┌─ Source material

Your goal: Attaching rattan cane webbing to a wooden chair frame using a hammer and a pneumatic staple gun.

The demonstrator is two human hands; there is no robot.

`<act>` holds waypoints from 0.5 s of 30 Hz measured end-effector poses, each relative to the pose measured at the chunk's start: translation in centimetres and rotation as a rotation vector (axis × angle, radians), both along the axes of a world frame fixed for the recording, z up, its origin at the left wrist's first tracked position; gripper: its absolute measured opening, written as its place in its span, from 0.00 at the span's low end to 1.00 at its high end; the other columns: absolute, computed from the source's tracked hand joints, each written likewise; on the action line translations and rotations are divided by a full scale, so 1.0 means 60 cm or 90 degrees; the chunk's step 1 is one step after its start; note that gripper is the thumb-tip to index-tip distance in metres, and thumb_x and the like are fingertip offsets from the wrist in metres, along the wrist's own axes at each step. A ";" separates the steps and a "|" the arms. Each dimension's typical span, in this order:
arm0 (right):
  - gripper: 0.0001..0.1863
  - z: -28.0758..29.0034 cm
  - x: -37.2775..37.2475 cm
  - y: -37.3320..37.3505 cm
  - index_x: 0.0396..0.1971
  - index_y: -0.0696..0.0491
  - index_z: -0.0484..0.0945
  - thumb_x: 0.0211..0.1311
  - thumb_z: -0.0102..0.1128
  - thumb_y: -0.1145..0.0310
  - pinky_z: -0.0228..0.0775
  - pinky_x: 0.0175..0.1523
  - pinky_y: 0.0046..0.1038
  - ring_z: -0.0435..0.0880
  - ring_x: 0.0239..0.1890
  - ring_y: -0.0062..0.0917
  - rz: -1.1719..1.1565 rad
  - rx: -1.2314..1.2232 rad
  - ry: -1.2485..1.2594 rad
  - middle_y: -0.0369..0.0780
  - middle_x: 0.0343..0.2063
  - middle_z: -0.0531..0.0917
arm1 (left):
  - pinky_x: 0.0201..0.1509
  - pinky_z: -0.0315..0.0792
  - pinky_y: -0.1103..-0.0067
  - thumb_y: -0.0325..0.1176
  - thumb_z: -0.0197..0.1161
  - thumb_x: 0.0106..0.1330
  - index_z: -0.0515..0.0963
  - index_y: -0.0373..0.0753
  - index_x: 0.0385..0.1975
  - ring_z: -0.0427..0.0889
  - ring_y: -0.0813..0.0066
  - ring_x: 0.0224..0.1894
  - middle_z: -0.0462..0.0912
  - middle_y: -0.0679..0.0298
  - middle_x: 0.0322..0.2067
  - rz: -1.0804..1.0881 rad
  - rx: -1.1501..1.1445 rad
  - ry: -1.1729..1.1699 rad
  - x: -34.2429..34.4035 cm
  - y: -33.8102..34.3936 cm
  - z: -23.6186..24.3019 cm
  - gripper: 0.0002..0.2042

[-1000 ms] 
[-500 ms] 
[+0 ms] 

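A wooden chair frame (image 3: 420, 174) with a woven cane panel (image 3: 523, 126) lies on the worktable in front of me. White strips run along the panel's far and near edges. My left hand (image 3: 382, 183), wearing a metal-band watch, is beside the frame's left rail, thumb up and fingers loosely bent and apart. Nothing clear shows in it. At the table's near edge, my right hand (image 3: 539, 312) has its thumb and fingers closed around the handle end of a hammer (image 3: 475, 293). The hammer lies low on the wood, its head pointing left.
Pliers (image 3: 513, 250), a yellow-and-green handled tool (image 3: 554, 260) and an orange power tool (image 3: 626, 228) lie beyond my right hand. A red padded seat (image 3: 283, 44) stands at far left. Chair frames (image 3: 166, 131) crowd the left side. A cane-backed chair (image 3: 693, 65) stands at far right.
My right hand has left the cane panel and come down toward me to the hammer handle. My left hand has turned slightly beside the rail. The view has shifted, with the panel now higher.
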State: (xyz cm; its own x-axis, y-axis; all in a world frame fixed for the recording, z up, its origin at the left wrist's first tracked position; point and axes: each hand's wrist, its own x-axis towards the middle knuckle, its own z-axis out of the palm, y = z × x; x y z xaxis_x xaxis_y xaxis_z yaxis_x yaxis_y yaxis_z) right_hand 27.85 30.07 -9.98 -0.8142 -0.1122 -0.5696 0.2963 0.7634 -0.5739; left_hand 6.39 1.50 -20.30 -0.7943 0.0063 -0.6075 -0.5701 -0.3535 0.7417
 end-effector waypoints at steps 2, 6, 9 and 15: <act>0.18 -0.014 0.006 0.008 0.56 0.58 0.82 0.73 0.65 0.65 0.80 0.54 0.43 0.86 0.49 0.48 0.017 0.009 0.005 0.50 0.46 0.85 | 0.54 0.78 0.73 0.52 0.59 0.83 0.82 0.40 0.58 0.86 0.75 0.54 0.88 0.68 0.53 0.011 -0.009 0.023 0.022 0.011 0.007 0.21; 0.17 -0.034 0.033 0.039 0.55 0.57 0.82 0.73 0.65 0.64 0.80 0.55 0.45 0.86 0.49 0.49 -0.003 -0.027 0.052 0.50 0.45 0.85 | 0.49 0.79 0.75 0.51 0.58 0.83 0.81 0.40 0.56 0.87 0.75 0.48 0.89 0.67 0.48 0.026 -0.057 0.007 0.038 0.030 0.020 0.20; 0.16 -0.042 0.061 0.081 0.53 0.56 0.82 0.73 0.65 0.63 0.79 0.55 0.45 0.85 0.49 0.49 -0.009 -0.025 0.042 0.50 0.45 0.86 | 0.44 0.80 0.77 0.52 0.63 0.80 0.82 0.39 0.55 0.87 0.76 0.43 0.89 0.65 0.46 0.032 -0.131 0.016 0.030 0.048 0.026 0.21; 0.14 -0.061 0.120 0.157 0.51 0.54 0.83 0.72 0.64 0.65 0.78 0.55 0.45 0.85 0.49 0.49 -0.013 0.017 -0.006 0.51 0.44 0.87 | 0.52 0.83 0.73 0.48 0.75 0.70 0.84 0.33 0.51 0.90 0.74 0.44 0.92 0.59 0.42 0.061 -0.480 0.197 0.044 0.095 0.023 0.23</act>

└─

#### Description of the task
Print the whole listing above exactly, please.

#### Response to the task
Your goal: Attaching rattan cane webbing to a wooden chair frame using a hammer and a pneumatic staple gun.

The demonstrator is two human hands; there is no robot.

`<act>` holds waypoints from 0.5 s of 30 Hz measured end-effector poses, each relative to the pose measured at the chunk's start: translation in centimetres and rotation as a rotation vector (axis × angle, radians), both along the axes of a world frame fixed for the recording, z up, its origin at the left wrist's first tracked position; gripper: its absolute measured opening, written as its place in its span, from 0.00 at the span's low end to 1.00 at its high end; the other columns: absolute, computed from the source's tracked hand joints, each written likewise; on the action line translations and rotations are divided by a full scale, so 1.0 means 60 cm or 90 degrees; the chunk's step 1 is one step after its start; note that gripper is the thumb-tip to index-tip distance in metres, and thumb_x and the like are fingertip offsets from the wrist in metres, along the wrist's own axes at each step. A ";" separates the steps and a "|" the arms. Each dimension's typical span, in this order:
arm0 (right):
  - gripper: 0.0001..0.1863
  - z: -28.0758..29.0034 cm
  - x: -37.2775..37.2475 cm
  - y: -37.3320..37.3505 cm
  - index_x: 0.0396..0.1971
  - index_y: -0.0696..0.0491
  - index_z: -0.0484..0.0945
  - thumb_x: 0.0211..0.1311
  - thumb_z: -0.0102..0.1128
  - thumb_y: -0.1145..0.0310
  - pinky_z: -0.0228..0.0775
  - pinky_x: 0.0175..0.1523
  - pinky_y: 0.0046..0.1038
  - ring_z: -0.0435..0.0880
  - ring_x: 0.0239..0.1890
  - ring_y: -0.0062..0.0917
  - rz: -1.1719..1.1565 rad
  - rx: -1.2314..1.2232 rad
  - ry: -1.2485..1.2594 rad
  - middle_y: -0.0369..0.0780
  - middle_x: 0.0343..0.2063
  - middle_z: -0.0531..0.0917
arm1 (left):
  - pinky_x: 0.0201..0.1509
  - pinky_z: -0.0315..0.0792
  - pinky_y: -0.1103..-0.0067
  - thumb_y: -0.0325..0.1176
  - thumb_z: -0.0197..0.1161
  - thumb_x: 0.0106..0.1330
  - index_z: -0.0515..0.0963
  - index_y: -0.0373..0.0753
  - index_x: 0.0385..0.1975
  - ring_z: -0.0427..0.0889
  - ring_y: -0.0813..0.0066
  - ring_x: 0.0224..0.1894
  - middle_z: -0.0462..0.0912
  - middle_y: -0.0679..0.0298
  - middle_x: 0.0322..0.2067
  - rz: -1.0804..1.0881 rad
  - rx: -1.1501..1.1445 rad
  - ry: -1.1729..1.1699 rad
  - x: -34.2429..34.4035 cm
  - y: -33.8102..34.3936 cm
  - z: -23.6186..24.3019 cm
  - gripper: 0.0002..0.2042

[-1000 ms] 
[-500 ms] 
[+0 ms] 

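A wooden chair frame (image 3: 420, 174) with a woven cane panel (image 3: 523, 126) lies on the worktable in front of me. White strips run along the panel's far and near edges. My left hand (image 3: 382, 183), wearing a metal-band watch, is beside the frame's left rail, thumb up and fingers loosely bent and apart. Nothing clear shows in it. At the table's near edge, my right hand (image 3: 539, 312) has its thumb and fingers closed around the handle end of a hammer (image 3: 475, 293). The hammer lies low on the wood, its head pointing left.
Pliers (image 3: 513, 250), a yellow-and-green handled tool (image 3: 554, 260) and an orange power tool (image 3: 626, 228) lie beyond my right hand. A red padded seat (image 3: 283, 44) stands at far left. Chair frames (image 3: 166, 131) crowd the left side. A cane-backed chair (image 3: 693, 65) stands at far right.
My right hand has left the cane panel and come down toward me to the hammer handle. My left hand has turned slightly beside the rail. The view has shifted, with the panel now higher.
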State: (xyz cm; its own x-axis, y-axis; all in a world frame fixed for the recording, z up, its origin at the left wrist's first tracked position; point and axes: each hand's wrist, its own x-axis towards the middle knuckle, its own z-axis out of the palm, y = z × x; x y z xaxis_x xaxis_y xaxis_z yaxis_x yaxis_y yaxis_z) right_hand 27.85 30.07 -9.98 -0.8142 -0.1122 -0.5696 0.2963 0.7634 -0.5739; left_hand 6.39 1.50 -20.30 -0.7943 0.0063 -0.6075 -0.5701 -0.3535 0.7417
 end-effector waypoints at steps 2, 6, 9 and 15: <act>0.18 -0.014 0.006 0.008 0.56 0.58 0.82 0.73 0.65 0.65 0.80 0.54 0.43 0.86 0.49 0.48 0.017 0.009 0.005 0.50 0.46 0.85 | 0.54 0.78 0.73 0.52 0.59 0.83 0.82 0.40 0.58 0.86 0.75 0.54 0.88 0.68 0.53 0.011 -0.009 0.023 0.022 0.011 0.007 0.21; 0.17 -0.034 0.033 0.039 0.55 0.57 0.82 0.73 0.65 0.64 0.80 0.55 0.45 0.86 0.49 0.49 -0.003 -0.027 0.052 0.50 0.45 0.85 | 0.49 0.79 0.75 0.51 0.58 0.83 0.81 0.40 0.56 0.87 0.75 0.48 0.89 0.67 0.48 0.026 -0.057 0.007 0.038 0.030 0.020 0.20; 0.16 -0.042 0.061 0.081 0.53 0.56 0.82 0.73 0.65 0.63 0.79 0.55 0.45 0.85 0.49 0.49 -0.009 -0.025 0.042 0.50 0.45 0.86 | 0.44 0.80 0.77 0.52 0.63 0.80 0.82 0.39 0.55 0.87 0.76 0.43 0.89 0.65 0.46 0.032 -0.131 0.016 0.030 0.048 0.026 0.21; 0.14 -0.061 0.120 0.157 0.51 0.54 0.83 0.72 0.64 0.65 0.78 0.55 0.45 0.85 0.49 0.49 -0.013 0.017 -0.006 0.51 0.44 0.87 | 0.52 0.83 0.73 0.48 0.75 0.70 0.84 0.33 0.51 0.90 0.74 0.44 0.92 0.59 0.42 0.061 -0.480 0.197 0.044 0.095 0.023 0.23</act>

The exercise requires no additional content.